WHAT IS NEEDED:
Copy nothing but the lines from the opening of the entries through the line that contains "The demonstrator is", exactly as written. Drop the pictures.

---------------

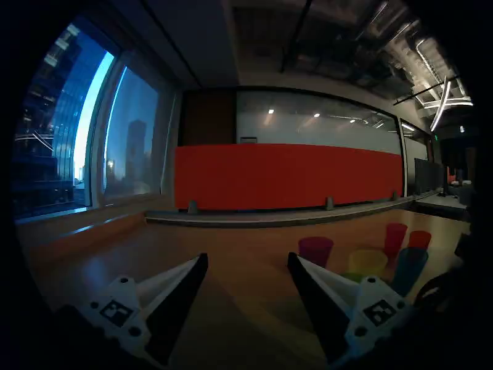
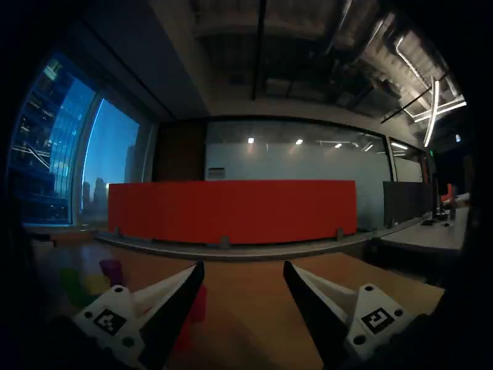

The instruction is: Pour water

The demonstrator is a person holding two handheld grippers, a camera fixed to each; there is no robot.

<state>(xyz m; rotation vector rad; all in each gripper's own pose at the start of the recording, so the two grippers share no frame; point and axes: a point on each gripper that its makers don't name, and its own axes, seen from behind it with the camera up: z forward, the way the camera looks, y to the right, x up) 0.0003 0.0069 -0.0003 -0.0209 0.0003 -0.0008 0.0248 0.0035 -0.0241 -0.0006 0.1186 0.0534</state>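
Observation:
Several coloured plastic cups stand on a wooden table (image 1: 246, 259). In the left gripper view a purple cup (image 1: 315, 250), a yellow cup (image 1: 368, 261), a blue cup (image 1: 409, 269) and two red cups (image 1: 395, 238) cluster ahead to the right. My left gripper (image 1: 246, 262) is open and holds nothing, low over the table, with the purple cup just past its right finger. My right gripper (image 2: 243, 268) is open too, with nothing between its fingers. In the right gripper view a purple cup (image 2: 111, 271), a yellow cup (image 2: 97, 283) and a red cup (image 2: 197, 303) sit by its left finger.
A red partition (image 1: 286, 176) runs along the table's far edge, with a glass wall behind it. Large windows (image 1: 74, 142) fill the left side. Another desk with dark monitors (image 2: 403, 202) stands to the right. The room is dim.

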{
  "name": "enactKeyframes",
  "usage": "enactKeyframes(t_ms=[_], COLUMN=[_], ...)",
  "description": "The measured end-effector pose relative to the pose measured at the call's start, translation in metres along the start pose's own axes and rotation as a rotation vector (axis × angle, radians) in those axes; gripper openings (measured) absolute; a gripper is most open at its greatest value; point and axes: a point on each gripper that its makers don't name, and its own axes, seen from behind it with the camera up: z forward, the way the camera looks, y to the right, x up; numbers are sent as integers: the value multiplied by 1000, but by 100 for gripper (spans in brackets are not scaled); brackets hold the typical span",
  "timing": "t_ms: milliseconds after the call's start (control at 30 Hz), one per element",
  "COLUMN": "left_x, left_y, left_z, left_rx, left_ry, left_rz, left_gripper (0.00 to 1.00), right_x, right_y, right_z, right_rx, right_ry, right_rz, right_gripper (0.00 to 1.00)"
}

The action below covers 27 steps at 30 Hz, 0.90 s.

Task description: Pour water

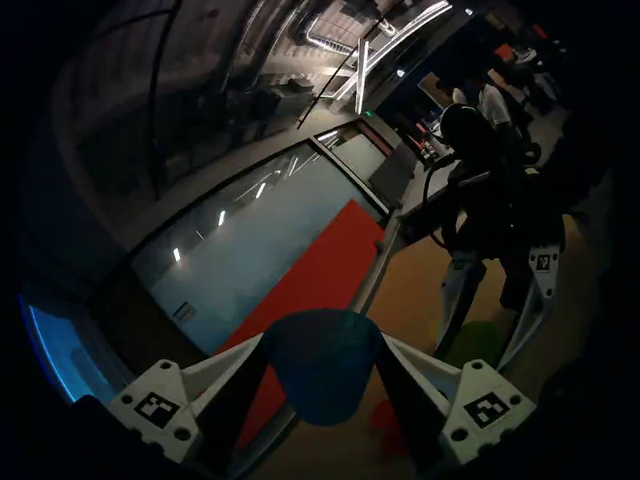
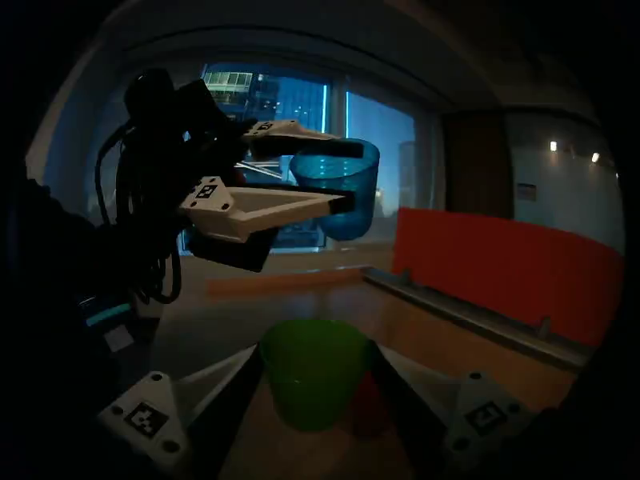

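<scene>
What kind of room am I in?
Probably an office or lab, dimly lit: tall windows onto city towers, an orange partition along a wooden desk, strip lights overhead.

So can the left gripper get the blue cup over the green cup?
Probably yes. The left gripper holds the blue cup raised, and open air lies between it and the green cup and its open top.

Red object (image 2: 366, 405) half hidden behind green cup (image 2: 314, 376).

Two cups: one blue cup (image 2: 336, 188), one green cup (image 2: 314, 382). Two grippers, left gripper (image 1: 322, 344) and right gripper (image 2: 316, 348). One red panel (image 2: 504, 264).
</scene>
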Motion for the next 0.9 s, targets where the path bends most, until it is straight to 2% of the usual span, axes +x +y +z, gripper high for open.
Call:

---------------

EXERCISE OUTPUT:
The instruction is: Pour water

The demonstrator is a person holding two handheld grippers, a camera fixed to each; there is no robot.

This output is now finished.